But it’s not what you do with food or forest, it’s why you do it. What you do will change from biome to biome; but why you do it should remain the same. You do it to honor what Creator has made. You do it to enhance the land you live on. You do it to diversify genes at every opportunity. You do it to honor the natural flow of water. You do it in the spirit of selflessness, in the spirit of service, in the spirit of community. And as long as you’re doing that, the technical skills will follow.
Lyla June, Forest as farm

Food forest guilds are are biodiverse polycultures

Source: Permaculture: A Designer’s Manual by Bill Mollison
We ourselves are part of a guild of species that lie within and without our bodies.
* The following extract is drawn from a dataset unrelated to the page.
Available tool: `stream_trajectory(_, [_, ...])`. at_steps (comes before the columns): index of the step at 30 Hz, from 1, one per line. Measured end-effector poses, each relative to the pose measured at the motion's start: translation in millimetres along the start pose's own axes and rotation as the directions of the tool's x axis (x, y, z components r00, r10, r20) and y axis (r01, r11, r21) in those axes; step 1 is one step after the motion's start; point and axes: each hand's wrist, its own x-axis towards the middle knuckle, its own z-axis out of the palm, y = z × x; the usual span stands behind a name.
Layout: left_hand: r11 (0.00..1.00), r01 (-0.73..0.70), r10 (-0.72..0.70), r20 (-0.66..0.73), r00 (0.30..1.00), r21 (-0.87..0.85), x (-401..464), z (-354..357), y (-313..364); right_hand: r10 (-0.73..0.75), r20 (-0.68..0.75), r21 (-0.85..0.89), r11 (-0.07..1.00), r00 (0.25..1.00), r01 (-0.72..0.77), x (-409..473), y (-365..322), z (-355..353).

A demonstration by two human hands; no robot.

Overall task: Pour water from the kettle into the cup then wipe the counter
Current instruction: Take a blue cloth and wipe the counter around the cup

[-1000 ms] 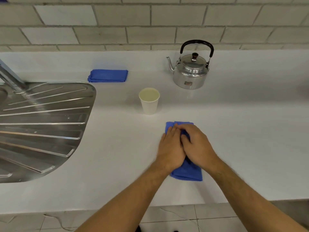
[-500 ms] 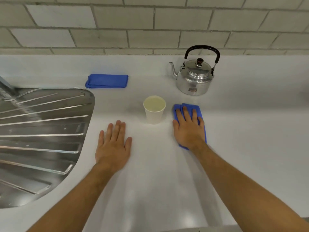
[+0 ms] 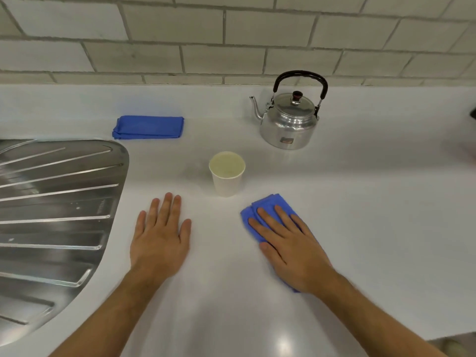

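Note:
A silver kettle [image 3: 288,124] with a black handle stands at the back of the white counter [image 3: 373,228]. A white paper cup [image 3: 227,176] filled with water stands in front of it. My right hand [image 3: 291,246] lies flat on a folded blue cloth [image 3: 265,206], pressing it to the counter just right of and nearer than the cup. My left hand [image 3: 161,238] rests flat on the bare counter left of the cup, fingers apart, holding nothing.
A second folded blue cloth [image 3: 148,127] lies at the back left. A steel sink drainboard [image 3: 56,215] fills the left side. A tiled wall [image 3: 231,39] rises behind the counter. A dark object [image 3: 473,112] shows at the right edge.
Both hands were together on the cloth; my left hand then moved off to the left. My right hand slid the cloth up beside the cup, then back towards me and slightly right.

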Motion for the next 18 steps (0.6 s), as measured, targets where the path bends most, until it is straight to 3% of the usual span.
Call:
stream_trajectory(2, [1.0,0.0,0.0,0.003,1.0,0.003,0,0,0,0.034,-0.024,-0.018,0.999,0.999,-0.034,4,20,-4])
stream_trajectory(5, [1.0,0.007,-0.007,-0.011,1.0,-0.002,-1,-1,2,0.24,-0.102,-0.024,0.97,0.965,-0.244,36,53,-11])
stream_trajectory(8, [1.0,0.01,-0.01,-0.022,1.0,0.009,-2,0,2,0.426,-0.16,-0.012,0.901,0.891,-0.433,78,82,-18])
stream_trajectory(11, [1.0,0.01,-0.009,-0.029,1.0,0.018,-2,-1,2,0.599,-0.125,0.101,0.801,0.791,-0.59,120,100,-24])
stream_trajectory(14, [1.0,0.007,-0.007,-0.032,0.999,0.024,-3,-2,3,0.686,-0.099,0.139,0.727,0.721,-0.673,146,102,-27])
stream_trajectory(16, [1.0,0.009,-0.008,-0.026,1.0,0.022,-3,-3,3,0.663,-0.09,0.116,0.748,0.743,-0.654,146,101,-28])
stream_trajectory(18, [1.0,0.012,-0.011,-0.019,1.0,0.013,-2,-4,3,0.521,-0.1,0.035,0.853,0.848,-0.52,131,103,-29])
Aboriginal peoples and the Ayurvedic practitioners of ancient India have names for such guilds, or beings made up (as we are) of two or more species forming one organism. Most of nature is composed of groups of species working interdependently.
Bill Mollison, Permaculture: A Designer’s Manual
Guilding is a permaculture technique that learns from and works with the relationships in nature, especially those in a forest system.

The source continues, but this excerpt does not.